Housing loans in Malaysia : markets trends analysis during pandemic
Date Issued
2022
Author(s)
Sharul Shahida Shakrein Safian
Universiti Teknologi Mara (UiTM)
Hainnuraqma Rahim
Universiti Teknologi Mara (UiTM)
Liley Afzani Saidi
Abstract
The property sector's performance has a strong impact on the Malaysia banking industry, faced serious challenges in 2020 as consumer sentiment turned cautious. Accordings to The Central Bank of Malaysia (BNM), Gross Domestic Product (GDP) for construction sector represented a-10.4% (Q1 2020) drop from the previous year (7.9% at Q1 2019). Hense, Malaysia government is seen trying to mobilize the real estate and banking sectors by introducing various short-term plans to encourage home purchases in additionto the lowest Overnight Policy Rate (OPR) in the country's history.
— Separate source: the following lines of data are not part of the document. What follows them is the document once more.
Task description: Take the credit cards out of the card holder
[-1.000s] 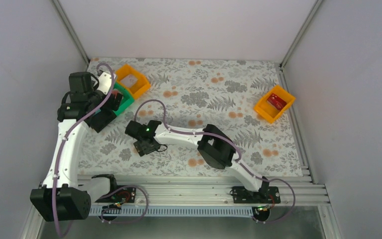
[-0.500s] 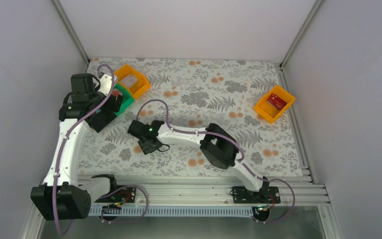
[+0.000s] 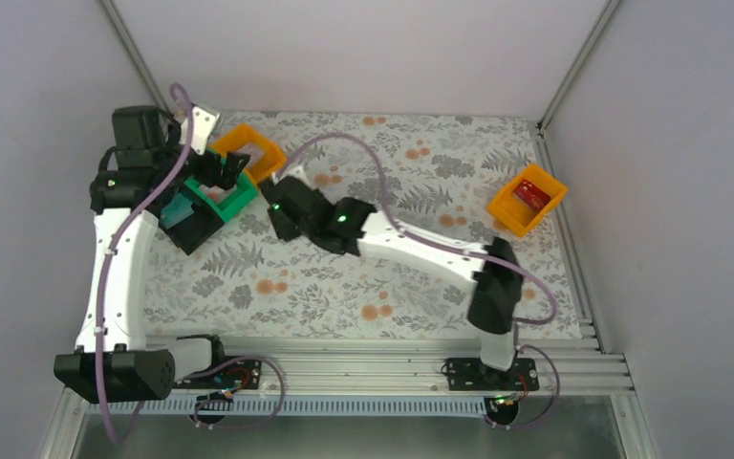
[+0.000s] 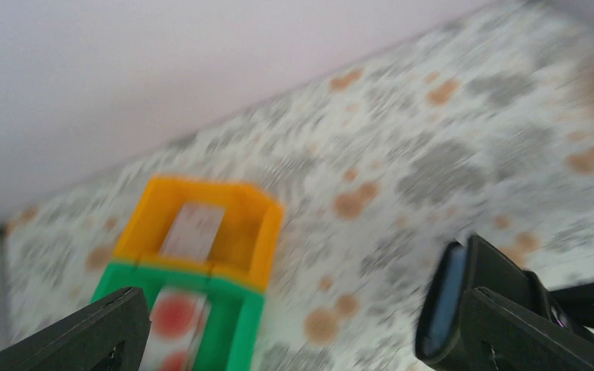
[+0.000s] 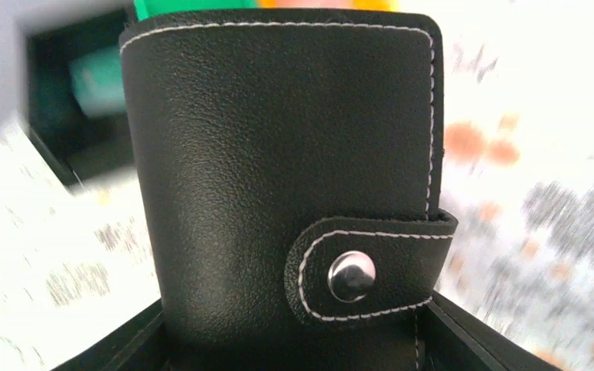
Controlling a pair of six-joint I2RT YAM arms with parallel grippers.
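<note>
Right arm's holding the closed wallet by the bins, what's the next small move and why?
Probably lower the card holder and set it down: the right pincer holds it snapped shut, while a teal card lies in the black bin and a red card in the right orange bin.

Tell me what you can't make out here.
Inside of the card holder: right wrist view, it is snapped shut.
White, red-spotted thing in the green bin: left wrist view, blurred and cut by the bottom edge.
Print on the red card: top view, too small.

Two orange bins (image 3: pixel 272 164) (image 3: pixel 516 225); green bin (image 3: pixel 239 199), black bin (image 3: pixel 191 234), card holder (image 5: pixel 278 178): one each.
</note>
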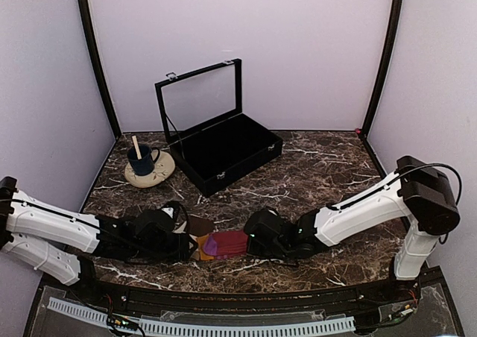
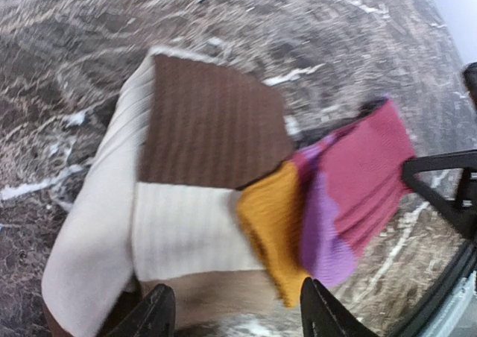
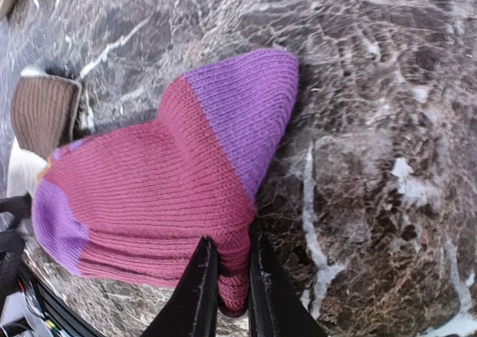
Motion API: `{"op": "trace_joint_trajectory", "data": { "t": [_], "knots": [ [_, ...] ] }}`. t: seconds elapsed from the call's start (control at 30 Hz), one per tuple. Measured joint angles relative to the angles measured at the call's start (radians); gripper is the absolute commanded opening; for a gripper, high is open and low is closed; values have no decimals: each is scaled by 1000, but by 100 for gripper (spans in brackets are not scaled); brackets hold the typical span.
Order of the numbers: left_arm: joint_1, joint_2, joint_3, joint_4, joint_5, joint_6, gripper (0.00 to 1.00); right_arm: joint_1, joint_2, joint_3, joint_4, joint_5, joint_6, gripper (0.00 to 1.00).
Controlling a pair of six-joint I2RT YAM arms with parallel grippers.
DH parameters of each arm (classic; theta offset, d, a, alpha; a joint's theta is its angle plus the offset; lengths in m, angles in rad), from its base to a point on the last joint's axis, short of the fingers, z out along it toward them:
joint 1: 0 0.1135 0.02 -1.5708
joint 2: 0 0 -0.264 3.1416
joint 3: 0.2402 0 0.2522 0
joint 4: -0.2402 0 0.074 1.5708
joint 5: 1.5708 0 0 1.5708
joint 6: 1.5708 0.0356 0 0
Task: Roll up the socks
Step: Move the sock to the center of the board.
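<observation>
Two socks lie overlapped on the marble table near its front edge. The magenta-pink sock has purple toe and heel patches. My right gripper is shut on its folded edge, with cloth pinched between the two black fingers. The cream-beige sock carries a brown patch and an orange tip that lies under the magenta sock. My left gripper stands open just short of the cream sock's near edge, pinching nothing.
A black case with its glass lid raised stands at the back centre. A beige saucer with a dark blue cup sits to its left. Lilac walls enclose the table on three sides.
</observation>
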Motion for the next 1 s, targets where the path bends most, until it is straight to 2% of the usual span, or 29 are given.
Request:
{"op": "trace_joint_trajectory", "data": {
  "t": [0.13,0.33,0.5,0.63,0.8,1.0],
  "knots": [
    [31,82,-5,18,30,6,59,18,-27,0,-23,58,47,14],
    [64,213,93,53,55,40,54,34,-88,-20,-71,126,105,14],
    [88,248,123,45,62,43,50,40,-108,-40,-123,163,147,14],
    [118,225,113,22,65,23,49,41,-116,-43,-158,187,166,15],
    [183,109,37,-47,48,-1,50,41,-116,-43,-187,200,190,16],
    [225,-15,-26,-132,25,-7,63,43,-83,-40,-188,191,222,20]
  ]
}}
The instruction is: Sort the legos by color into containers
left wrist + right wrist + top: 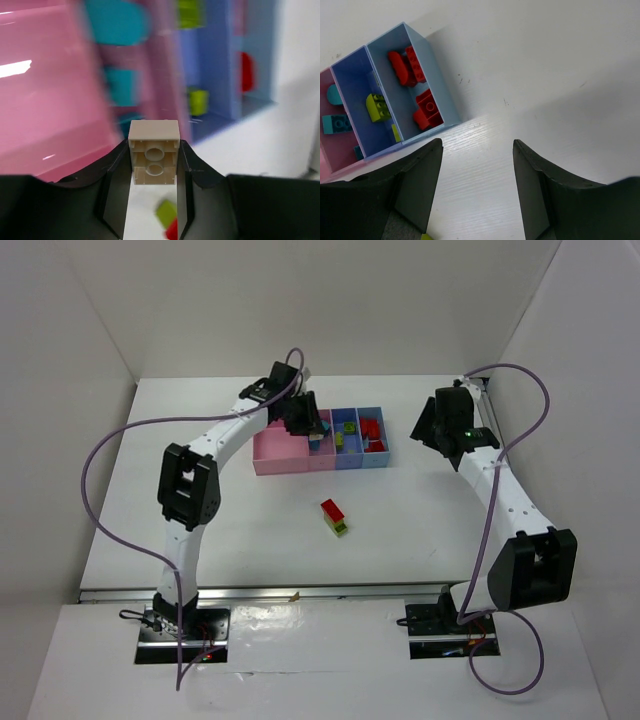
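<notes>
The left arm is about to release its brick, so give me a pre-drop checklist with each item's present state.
1. Grip on the beige brick: ok, pinched between the fingers of the left claw.
2. Drop point over the wide pink bin: cannot tell; the claw hangs near a divider and its wrist view is blurred.
3. One colour per compartment in the bins: ok; cyan bricks, yellow-green bricks and red bricks lie apart.
4. Clearance of the right claw: ok; open, empty, over the table.
5. Table cleared: not ok; a red and yellow-green stack lies there.
</notes>
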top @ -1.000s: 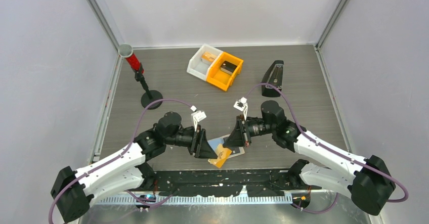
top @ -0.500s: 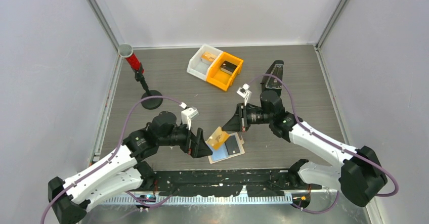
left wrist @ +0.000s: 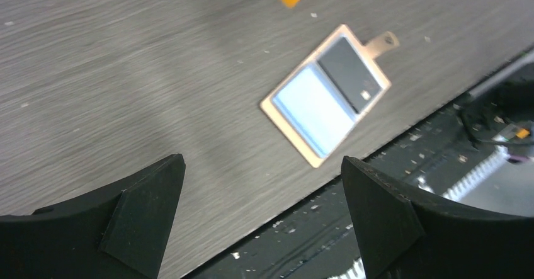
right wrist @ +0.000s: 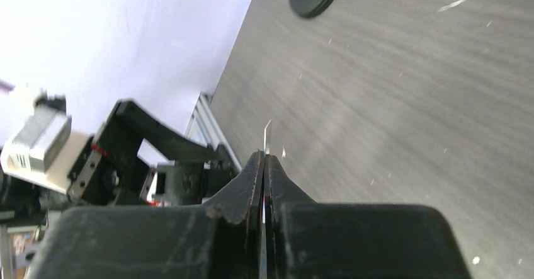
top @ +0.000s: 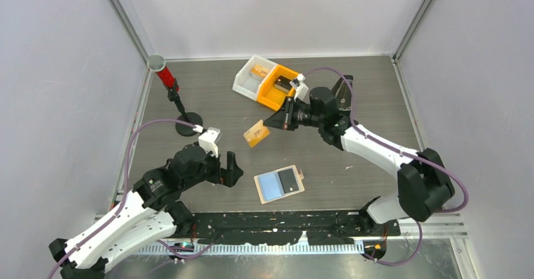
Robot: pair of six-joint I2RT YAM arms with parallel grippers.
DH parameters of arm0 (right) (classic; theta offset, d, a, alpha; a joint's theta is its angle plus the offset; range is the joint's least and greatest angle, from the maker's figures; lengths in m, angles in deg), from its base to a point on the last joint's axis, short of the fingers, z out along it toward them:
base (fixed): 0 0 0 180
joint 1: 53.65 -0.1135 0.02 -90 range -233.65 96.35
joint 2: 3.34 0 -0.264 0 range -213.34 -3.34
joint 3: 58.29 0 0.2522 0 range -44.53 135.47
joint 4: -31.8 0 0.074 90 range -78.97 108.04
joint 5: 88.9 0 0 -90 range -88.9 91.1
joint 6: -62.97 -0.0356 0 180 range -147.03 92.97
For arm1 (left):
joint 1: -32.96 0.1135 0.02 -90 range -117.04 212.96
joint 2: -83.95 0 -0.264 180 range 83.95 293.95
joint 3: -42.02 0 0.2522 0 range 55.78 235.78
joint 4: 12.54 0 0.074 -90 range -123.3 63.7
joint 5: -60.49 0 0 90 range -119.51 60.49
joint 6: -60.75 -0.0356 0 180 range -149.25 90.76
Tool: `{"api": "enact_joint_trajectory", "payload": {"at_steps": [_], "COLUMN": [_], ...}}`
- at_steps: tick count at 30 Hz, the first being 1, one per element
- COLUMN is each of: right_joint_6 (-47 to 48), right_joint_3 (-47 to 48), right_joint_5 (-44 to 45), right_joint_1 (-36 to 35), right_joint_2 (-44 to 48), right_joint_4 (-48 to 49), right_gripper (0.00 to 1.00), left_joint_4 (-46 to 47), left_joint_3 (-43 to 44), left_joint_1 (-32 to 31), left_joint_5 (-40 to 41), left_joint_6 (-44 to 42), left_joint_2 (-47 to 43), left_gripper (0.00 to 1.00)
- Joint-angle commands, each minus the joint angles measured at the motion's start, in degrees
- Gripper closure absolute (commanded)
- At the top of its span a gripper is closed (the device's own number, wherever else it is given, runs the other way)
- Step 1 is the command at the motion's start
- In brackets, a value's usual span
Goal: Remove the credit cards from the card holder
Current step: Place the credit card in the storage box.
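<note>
right gripper (top: 272, 121): fingers pressed together on one edge of the orange credit card (top: 255, 134), which juts out beyond the tips toward the robot's left; the right wrist view shows this card only as a thin edge (right wrist: 267, 131) rising from the shut fingertips. left gripper (top: 230, 168): jaws spread wide and holding nothing, low over the table (top: 352, 159) just left of the card holder (top: 279, 184). in the left wrist view the two black fingers (left wrist: 142, 213) frame the holder (left wrist: 378, 43), apart from it. the tan holder lies flat near the table's near edge, tab pointing right, with a light blue card (top: 271, 187) and a dark grey card (top: 289, 179) side by side on it. behind the right gripper stand an orange bin (top: 272, 96) and a white bin (top: 247, 80), touching each other.
</note>
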Motion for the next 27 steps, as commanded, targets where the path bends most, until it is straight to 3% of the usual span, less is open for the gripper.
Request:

However the total increase in impaired loans (NPLs) for housing loans has increased by 27% in Jun 2021 compared to Jun 2020. This study will analyze the pattern of household's mortgage loans in Malaysia based on different income groups during the pandemic. The findings show that the groups of household experienced difference pattern of property loans during the pandemic. The implications are that banks are advised to set loan criteria, especially housing loans so that the quality of borrowers can be improved. This is to avoid an increase in the number of impaired housing loans (NPLs) and the number of bankruptcy cases that can have a negative impact on financial institutions and the national economy.